New Zealand coot

Fulica prisca Hamilton, 1893

Order: Gruiformes

Family: Rallidae

New Zealand status: Endemic

Conservation status: Extinct

Geographical variation: Sometimes regarded as a subspecies of Fulica chathamensis

 
 
 
New Zealand coot. New Zealand coot (Fulica prisca). Image 2006-0010-1/50 from the series 'Extinct birds of New Zealand'. Masterton. Image © Purchased 2006. © Te Papa by Paul Martinson See Te Papa website: http://collections.tepapa.govt.nz/objectdetails.aspx?irn=710953&term=zealand+coot

New Zealand coot. New Zealand coot (Fulica prisca). Image 2006-0010-1/50 from the series 'Extinct birds of New Zealand'. Masterton. Image © Purchased 2006. © Te Papa by Paul Martinson See Te Papa website: http://collections.tepapa.govt.nz/objectdetails.aspx?irn=710953&term=zealand+coot

This large, extinct coot was first described from Southland but is now known from many sites in both the South and North Islands.
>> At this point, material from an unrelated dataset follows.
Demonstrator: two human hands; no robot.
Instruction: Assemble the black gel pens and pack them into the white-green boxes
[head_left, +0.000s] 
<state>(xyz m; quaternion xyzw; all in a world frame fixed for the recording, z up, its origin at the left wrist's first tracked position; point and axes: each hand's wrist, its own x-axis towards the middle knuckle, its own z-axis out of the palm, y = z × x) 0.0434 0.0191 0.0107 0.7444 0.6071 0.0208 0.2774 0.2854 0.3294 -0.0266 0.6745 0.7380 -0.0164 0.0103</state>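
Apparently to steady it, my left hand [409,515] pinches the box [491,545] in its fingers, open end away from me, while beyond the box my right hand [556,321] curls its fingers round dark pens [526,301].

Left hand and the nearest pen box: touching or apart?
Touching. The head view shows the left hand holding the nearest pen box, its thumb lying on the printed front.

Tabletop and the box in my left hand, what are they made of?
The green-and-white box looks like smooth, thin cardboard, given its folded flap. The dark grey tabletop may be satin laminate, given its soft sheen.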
Augustus Hamilton did not designate a holotype, basing the species on a syntype series carrying the letters CR (Castle Rock, Oreti River, the type locality) collected in 1892 and held by Te Papa. Storrs Olson subsequently designated a right humerus as the lectotype (registration number S.990).

The New Zealand coot was about twice the weight of extant coots. Its body proportions were similar to other coots, and so it was probably capable of flight. Unlike other coots, however, the New Zealand coot was more terrestrial and was found at forested inland sites and even subalpine environments in addition to coastal wetlands.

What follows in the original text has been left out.